Nachdem er das Glas Wasser — scheinbar ganz ohne zu schlucken — in seinem großen Körper hatte verschwinden lassen, schaute Günther sich noch einmal im Raum um, als könnte er jemand übersehen haben, und begann mit gesenkter Stimme und unter Kopfwackeln und Augenverdrehen den Grund seines Erscheinens zu erläutern. Die Angelegenheit war ebenso einfach wie dumm. Paul Rohde, ein immer schon etwas übermütiger und nicht immer disziplinierter Mitarbeiter aus Kurts Arbeitsgruppe, hatte in der ZfG das Buch eines westdeutschen Kollegen besprochen, in dem die sogenannte Einheitsfrontpolitik der KPD Ende der zwanziger Jahre kritisch beleuchtet wurde (welche, wie jedem klar war, in Wirklichkeit natürlich eine Spalterpolitik gewesen war, die die Sozialdemokratie verunglimpft und das Erstarken des Faschismus auf schlimmste Weise befördert hatte!), und dann hatte Rohde dem westdeutschen Kollegen persönlich seine Rezension geschickt, versehen mit der Bemerkung, er möge entschuldigen, dass sie so negativ sei, die gesamte Arbeitsgruppe finde das Buch klug und interessant, aber in der DDR sei es leider noch längst nicht so weit, dass das Thema Einheitsfrontpolitik offen diskutiert werden könne …
Etwas Derartiges an einen westdeutschen Kollegen zu schreiben war natürlich unglaublich dumm, aber … irgendetwas kapierte Kurt nicht.
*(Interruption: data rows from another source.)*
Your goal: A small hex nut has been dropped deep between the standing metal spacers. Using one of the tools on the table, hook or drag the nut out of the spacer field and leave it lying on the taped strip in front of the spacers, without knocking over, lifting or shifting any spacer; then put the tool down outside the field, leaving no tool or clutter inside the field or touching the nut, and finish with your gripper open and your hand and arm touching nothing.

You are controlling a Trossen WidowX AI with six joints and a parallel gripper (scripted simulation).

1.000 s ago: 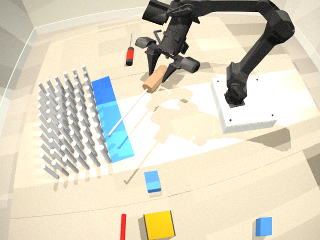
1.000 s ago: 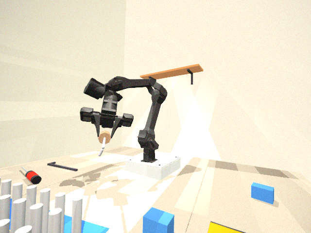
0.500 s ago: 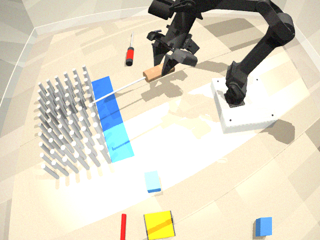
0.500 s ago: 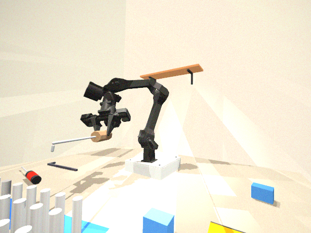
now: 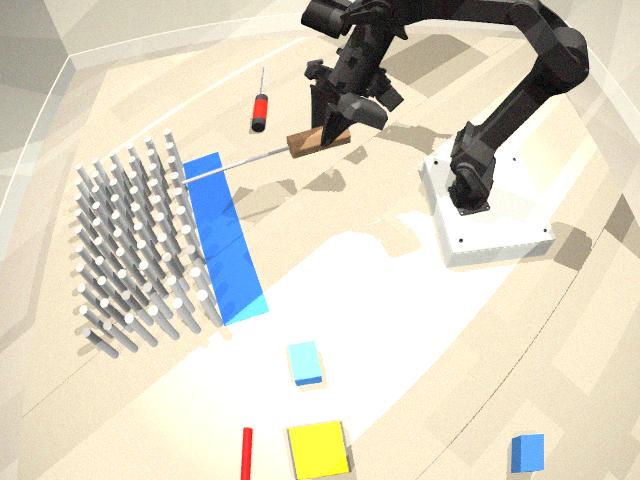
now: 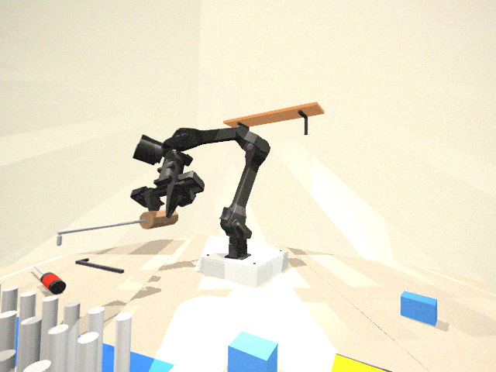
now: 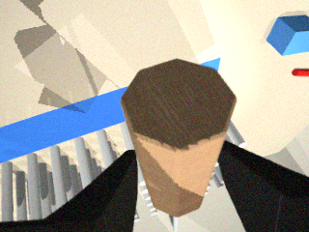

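Note:
My gripper (image 5: 321,136) (image 6: 161,214) (image 7: 176,154) is shut on the wooden handle (image 5: 305,143) (image 6: 149,220) (image 7: 179,106) of the hook tool, held well above the table. Its thin metal rod (image 5: 242,162) (image 6: 100,227) points toward the spacer field, and the bent tip (image 6: 58,240) hangs down in the air. In the top view the rod's end overlaps the far part of the blue taped strip (image 5: 227,222) (image 6: 132,360) (image 7: 97,108), beside the front row. The grey spacers (image 5: 143,265) (image 6: 123,340) (image 7: 84,155) stand upright. The hex nut cannot be made out in any view.
A red-black screwdriver (image 5: 260,109) (image 6: 53,282) and a black angled tool (image 6: 101,267) lie beyond the strip. One blue block (image 5: 305,361) (image 6: 252,356) (image 7: 294,36), another blue block (image 5: 527,453) (image 6: 418,308), a yellow square (image 5: 318,449) and a red rod (image 5: 246,454) (image 7: 301,72) lie nearer the top camera.

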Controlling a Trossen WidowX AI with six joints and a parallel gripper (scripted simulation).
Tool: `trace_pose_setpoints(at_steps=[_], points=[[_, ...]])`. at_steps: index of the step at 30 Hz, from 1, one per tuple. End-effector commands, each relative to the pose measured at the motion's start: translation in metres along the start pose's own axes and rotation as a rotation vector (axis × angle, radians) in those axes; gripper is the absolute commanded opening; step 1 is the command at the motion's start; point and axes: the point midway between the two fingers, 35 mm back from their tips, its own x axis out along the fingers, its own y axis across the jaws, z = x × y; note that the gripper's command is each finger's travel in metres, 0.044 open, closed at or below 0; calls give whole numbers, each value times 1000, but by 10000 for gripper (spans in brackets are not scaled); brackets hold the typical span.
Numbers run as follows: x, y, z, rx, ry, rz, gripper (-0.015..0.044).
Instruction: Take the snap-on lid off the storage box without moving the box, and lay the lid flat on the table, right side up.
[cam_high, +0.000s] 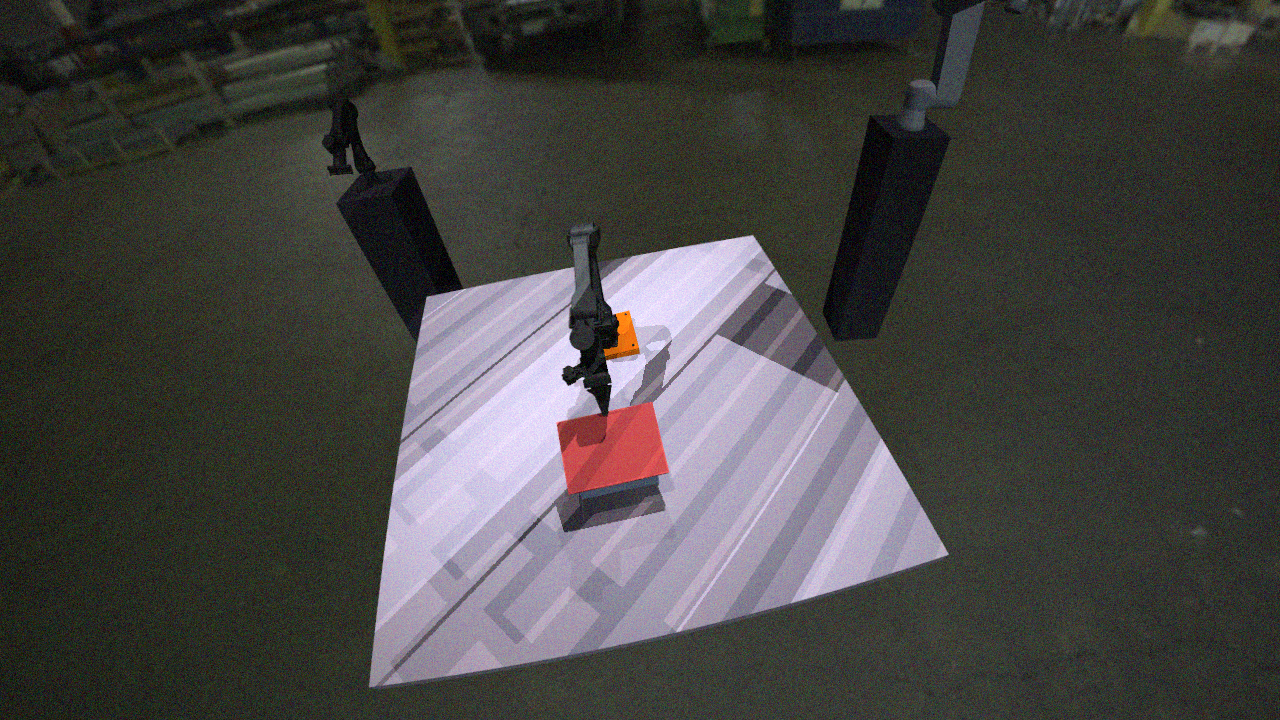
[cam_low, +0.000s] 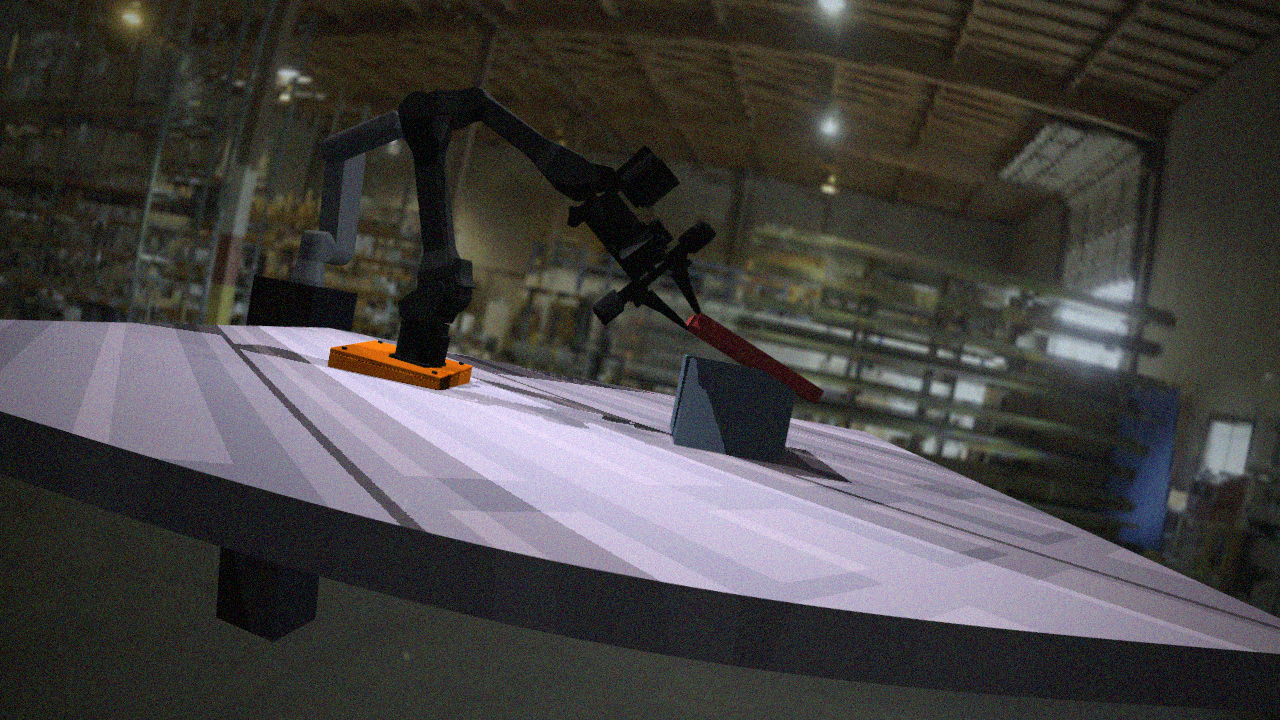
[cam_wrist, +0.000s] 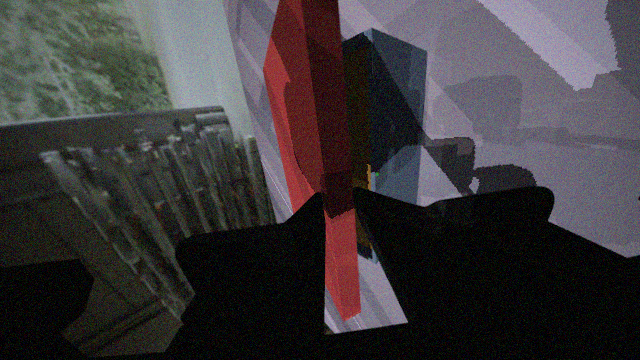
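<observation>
The red lid (cam_high: 617, 452) (cam_low: 756, 358) (cam_wrist: 300, 100) is tilted. Its edge nearer the arm is raised off the grey-blue storage box (cam_high: 617, 487) (cam_low: 729, 407) (cam_wrist: 400, 65), and its far edge is lower, at the box's far rim. My gripper (cam_high: 601, 413) (cam_low: 687, 315) (cam_wrist: 337, 196) is shut on the raised edge of the lid. The box stands upright on the table (cam_high: 760, 501) (cam_low: 447, 465). In the wrist view the lid stands edge-on between the two black fingers, with the box's open inside showing dark behind it.
The arm's orange base plate (cam_high: 625, 334) (cam_low: 393, 362) is fixed at the back of the table. Two dark pillars (cam_high: 398, 241) (cam_high: 881, 223) with other arms stand off the table's far corners. Around the box the striped table top is bare.
</observation>
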Motion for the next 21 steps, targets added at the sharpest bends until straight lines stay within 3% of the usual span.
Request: trace_pose_setpoints(at_steps=[1, 21], points=[[-2, 8, 1, 5, -5, 4, 0], [-8, 37, 1, 5, -5, 6, 0]])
Mit wachsendem Unbehagen hörte er sich an, wie Günther vom Fortgang der Sache berichtete, welcher, kurz gesagt, darin bestand, dass die Abteilung Wissenschaft des Zentralkomitees der SED eine harte Bestrafung des Genossen Rohde forderte, welche morgen, am Montag, auf der Parteiversammlung beschlossen werden sollte, und bei dieser Gelegenheit — du weißt ja, wie’s ist — wurden von Rohdes Kollegen, besonders aber von den Kollegen der Arbeitsgruppe, und ganz besonders von Kurt, dem Leiter der Arbeitsgruppe, «spontane» Stellungnahmen erwartet, und darüber, erklärte Günther, habe er Kurt vorab informieren wollen, ganz im Vertrauen, versteht sich …
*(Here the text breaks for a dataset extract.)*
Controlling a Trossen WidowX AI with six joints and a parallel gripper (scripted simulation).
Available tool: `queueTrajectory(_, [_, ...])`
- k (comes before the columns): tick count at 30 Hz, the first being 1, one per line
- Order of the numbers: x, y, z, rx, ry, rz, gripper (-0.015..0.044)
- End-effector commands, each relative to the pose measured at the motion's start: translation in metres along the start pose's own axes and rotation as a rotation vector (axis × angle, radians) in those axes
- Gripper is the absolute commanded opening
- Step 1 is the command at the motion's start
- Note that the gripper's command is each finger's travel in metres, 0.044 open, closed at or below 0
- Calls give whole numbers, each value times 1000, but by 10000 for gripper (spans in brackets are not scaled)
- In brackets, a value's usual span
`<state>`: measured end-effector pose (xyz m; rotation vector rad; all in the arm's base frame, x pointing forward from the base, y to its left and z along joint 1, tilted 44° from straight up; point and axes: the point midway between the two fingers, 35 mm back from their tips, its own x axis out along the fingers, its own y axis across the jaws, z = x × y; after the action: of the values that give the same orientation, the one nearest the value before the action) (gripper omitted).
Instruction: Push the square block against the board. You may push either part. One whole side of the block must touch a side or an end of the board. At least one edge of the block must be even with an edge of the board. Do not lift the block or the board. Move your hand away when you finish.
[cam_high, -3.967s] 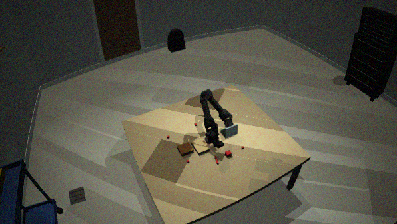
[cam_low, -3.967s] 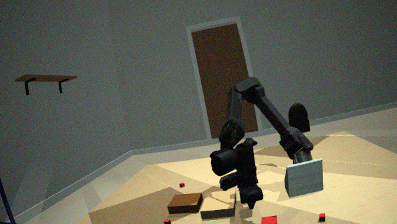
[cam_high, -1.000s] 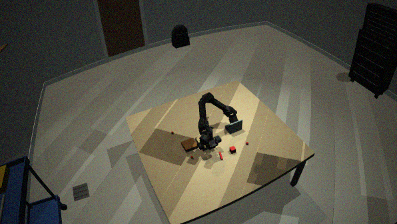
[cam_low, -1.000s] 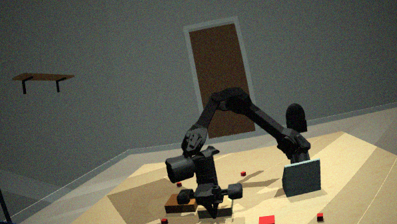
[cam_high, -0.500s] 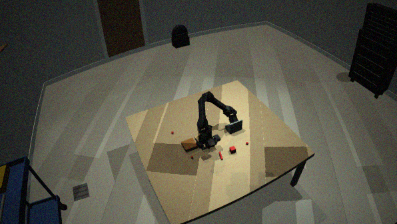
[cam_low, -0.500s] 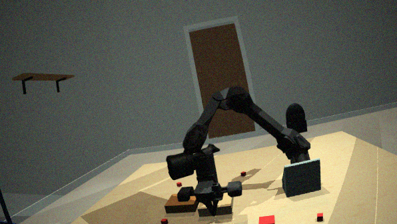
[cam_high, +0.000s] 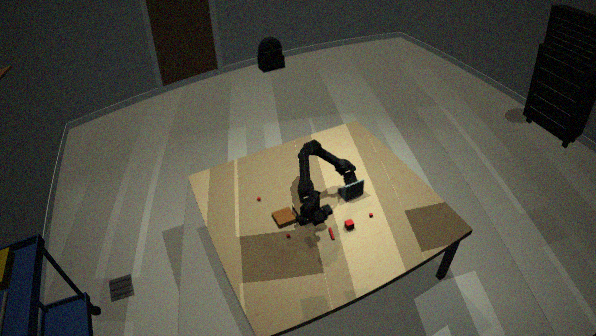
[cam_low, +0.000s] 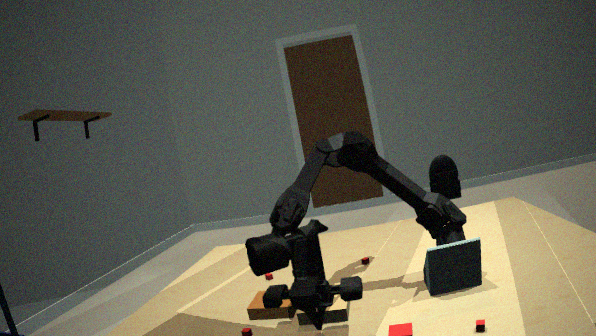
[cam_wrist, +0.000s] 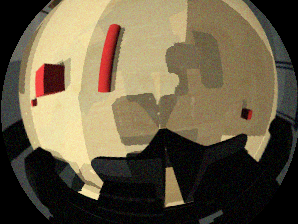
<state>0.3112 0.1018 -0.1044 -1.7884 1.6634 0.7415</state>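
Note:
An orange-brown flat square piece lies on the table to the left of my gripper. A second flat piece, with a dark side and a pale top, lies right of it in the exterior view, partly behind my gripper. In the top view my hand hides most of it. I cannot tell which is the block and which the board, nor whether they touch. My gripper is shut and empty, pointing down low in front of the second piece. Whether its tips touch that piece is unclear.
A red stick and a larger red cube lie to the right. Several tiny red cubes are scattered around, one near the orange-brown piece. A dark upright slab stands by the arm's base.

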Motion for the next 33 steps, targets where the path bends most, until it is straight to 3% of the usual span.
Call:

— Und woher, entschuldige, kennst du eigentlich den Inhalt des Briefes?
Günther schien ihn nicht zu verstehen.
— Na, vom ZK, sagte er.
— Und das ZK?
Günther verdrehte die Augen, hob seine dicken Arme und sagte dann:
— Tja.
Nachdem Günther gegangen war, zog Kurt seine Arbeitsklamotten an und ging in den Garten. Das Wetter war gut, und gutes Wetter musste man irgendwie nutzen. Er holte die Harke heraus, aber es war kaum Laub da, also überlegte er, ob er irgendetwas beschneiden könnte. Aber er war sich nicht sicher, die Knospen kamen bereits, womöglich war es zu spät zum Beschneiden. Und obwohl er den Gedanken ans Beschneiden schon wieder aufgegeben hatte, suchte er noch eine Weile die Gartenschere, ohne sie allerdings zu finden. Stattdessen fand er ein paar Tulpenzwiebeln und beschloss, sie einzupflanzen. Eine Zeitlang ging er im Garten herum und schaute nach einem geeigneten Platz, konnte sich aber für keinen entscheiden. Sein Magen meldete sich: ein Grummeln, das Kurt für Hunger zu halten beschloss. Er brachte die Tulpenzwiebeln wieder in den Schuppen.